Required action: Write out the lines below exactly, beginning at the one with "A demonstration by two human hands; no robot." and stopping after the one with "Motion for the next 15"; the pictures are not copied.

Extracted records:
Content starts
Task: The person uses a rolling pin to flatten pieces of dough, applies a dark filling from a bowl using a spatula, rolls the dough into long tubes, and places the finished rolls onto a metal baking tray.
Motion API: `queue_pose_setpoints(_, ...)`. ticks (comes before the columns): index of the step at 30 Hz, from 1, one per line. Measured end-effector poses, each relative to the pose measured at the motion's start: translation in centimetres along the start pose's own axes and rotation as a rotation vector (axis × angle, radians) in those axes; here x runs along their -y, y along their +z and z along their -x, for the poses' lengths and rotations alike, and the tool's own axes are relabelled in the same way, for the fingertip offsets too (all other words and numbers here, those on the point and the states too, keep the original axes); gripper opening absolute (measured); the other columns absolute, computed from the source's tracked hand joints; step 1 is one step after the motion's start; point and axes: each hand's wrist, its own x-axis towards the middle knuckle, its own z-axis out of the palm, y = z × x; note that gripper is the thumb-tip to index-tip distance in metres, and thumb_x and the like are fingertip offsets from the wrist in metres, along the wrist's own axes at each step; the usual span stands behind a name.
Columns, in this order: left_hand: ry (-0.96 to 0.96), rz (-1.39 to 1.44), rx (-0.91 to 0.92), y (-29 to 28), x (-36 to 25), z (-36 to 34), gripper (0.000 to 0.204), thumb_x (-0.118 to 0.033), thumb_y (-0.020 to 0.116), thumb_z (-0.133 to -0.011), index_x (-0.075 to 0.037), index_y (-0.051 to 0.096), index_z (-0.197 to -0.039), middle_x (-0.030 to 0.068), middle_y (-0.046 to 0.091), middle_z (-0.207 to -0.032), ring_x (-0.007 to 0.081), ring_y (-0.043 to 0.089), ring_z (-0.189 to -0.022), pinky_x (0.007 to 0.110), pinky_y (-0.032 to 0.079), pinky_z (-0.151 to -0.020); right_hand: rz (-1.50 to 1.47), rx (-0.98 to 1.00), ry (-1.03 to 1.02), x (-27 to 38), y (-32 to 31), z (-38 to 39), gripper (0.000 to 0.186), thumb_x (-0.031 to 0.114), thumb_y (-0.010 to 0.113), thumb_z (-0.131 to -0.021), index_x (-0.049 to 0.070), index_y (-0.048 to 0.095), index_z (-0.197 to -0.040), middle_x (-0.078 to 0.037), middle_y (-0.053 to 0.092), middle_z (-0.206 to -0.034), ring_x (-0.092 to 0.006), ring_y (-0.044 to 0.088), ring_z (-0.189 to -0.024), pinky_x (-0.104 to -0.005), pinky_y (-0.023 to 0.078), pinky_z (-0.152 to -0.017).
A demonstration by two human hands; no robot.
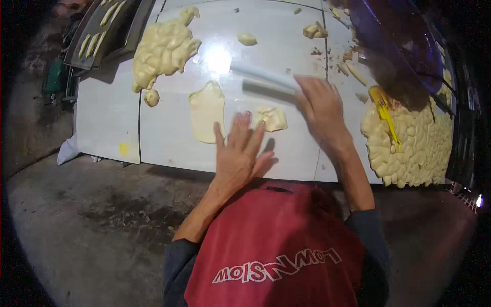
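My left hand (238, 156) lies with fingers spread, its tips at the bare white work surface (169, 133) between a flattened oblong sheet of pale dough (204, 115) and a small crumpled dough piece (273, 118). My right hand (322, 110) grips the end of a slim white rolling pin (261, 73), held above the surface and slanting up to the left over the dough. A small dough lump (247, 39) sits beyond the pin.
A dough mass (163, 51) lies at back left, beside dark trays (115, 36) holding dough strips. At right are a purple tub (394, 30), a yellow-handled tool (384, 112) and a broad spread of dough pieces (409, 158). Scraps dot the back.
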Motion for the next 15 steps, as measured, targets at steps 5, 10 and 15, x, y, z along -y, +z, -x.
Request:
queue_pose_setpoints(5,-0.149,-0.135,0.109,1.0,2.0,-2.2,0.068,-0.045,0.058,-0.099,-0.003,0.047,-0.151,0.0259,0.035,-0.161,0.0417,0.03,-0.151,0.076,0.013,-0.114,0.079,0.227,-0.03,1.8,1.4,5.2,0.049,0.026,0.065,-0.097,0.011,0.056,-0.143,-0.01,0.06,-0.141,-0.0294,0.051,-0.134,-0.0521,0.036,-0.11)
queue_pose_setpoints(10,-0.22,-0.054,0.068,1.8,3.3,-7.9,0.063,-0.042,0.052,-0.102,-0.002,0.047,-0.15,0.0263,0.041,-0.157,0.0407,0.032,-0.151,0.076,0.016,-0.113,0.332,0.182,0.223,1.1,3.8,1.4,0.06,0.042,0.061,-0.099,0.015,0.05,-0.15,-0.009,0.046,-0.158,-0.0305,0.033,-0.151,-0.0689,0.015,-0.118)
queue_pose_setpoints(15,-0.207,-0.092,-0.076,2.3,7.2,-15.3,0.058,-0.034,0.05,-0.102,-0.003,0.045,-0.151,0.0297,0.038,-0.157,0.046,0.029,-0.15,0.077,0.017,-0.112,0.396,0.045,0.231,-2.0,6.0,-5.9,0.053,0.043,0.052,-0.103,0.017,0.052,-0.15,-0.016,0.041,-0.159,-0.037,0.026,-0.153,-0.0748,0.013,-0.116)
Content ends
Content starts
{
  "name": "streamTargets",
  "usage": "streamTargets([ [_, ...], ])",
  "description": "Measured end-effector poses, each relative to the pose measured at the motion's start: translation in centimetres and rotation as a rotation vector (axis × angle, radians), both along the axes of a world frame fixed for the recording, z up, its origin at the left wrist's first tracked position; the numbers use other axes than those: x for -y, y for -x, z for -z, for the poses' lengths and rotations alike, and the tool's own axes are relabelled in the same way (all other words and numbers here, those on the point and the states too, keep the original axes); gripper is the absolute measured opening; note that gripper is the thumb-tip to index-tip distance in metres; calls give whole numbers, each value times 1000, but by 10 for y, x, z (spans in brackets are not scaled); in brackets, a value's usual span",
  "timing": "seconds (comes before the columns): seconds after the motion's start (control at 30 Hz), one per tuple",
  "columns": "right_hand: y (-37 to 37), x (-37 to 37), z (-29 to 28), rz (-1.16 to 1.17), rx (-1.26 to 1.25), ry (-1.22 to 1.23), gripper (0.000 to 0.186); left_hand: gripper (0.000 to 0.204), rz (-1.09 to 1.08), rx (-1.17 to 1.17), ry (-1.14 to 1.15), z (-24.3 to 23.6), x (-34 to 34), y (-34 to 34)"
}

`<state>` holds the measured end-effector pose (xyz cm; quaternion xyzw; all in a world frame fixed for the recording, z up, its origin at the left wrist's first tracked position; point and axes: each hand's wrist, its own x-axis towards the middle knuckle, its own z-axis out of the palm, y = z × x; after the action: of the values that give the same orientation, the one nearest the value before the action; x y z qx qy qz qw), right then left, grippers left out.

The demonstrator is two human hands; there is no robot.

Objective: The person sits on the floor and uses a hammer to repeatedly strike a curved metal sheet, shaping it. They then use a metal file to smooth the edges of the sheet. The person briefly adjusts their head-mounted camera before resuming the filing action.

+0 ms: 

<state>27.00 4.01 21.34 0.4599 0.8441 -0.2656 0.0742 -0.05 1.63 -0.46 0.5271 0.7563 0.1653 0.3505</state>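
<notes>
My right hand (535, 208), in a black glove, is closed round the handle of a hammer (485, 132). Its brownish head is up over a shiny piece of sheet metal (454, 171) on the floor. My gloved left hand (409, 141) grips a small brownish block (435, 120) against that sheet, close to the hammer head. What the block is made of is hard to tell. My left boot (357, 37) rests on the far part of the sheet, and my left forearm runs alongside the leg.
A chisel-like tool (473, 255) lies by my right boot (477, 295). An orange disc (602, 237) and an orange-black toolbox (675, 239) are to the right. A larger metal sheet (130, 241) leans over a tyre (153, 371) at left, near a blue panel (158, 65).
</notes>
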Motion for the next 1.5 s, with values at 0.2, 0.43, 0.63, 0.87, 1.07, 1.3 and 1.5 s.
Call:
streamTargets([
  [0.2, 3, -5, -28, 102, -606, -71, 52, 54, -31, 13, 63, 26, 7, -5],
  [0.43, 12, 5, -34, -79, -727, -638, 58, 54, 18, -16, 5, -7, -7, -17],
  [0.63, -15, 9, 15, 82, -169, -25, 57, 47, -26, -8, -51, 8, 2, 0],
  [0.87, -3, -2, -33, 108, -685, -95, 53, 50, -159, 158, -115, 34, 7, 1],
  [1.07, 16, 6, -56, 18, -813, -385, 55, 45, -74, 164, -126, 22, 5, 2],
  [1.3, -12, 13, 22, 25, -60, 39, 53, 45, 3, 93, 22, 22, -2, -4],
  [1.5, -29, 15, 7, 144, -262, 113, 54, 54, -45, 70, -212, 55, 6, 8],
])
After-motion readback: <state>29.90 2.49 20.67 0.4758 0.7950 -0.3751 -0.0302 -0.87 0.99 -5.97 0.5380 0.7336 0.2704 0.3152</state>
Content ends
Reply:
A demonstration by two human hands; no robot.
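My left hand (238, 156) lies with fingers spread, its tips at the bare white work surface (169, 133) between a flattened oblong sheet of pale dough (204, 115) and a small crumpled dough piece (273, 118). My right hand (322, 110) grips the end of a slim white rolling pin (261, 73), held above the surface and slanting up to the left over the dough. A small dough lump (247, 39) sits beyond the pin.
A dough mass (163, 51) lies at back left, beside dark trays (115, 36) holding dough strips. At right are a purple tub (394, 30), a yellow-handled tool (384, 112) and a broad spread of dough pieces (409, 158). Scraps dot the back.
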Motion for the next 15 steps, as measured, targets at steps 5, 10 and 15, x, y, z along -y, +z, -x.

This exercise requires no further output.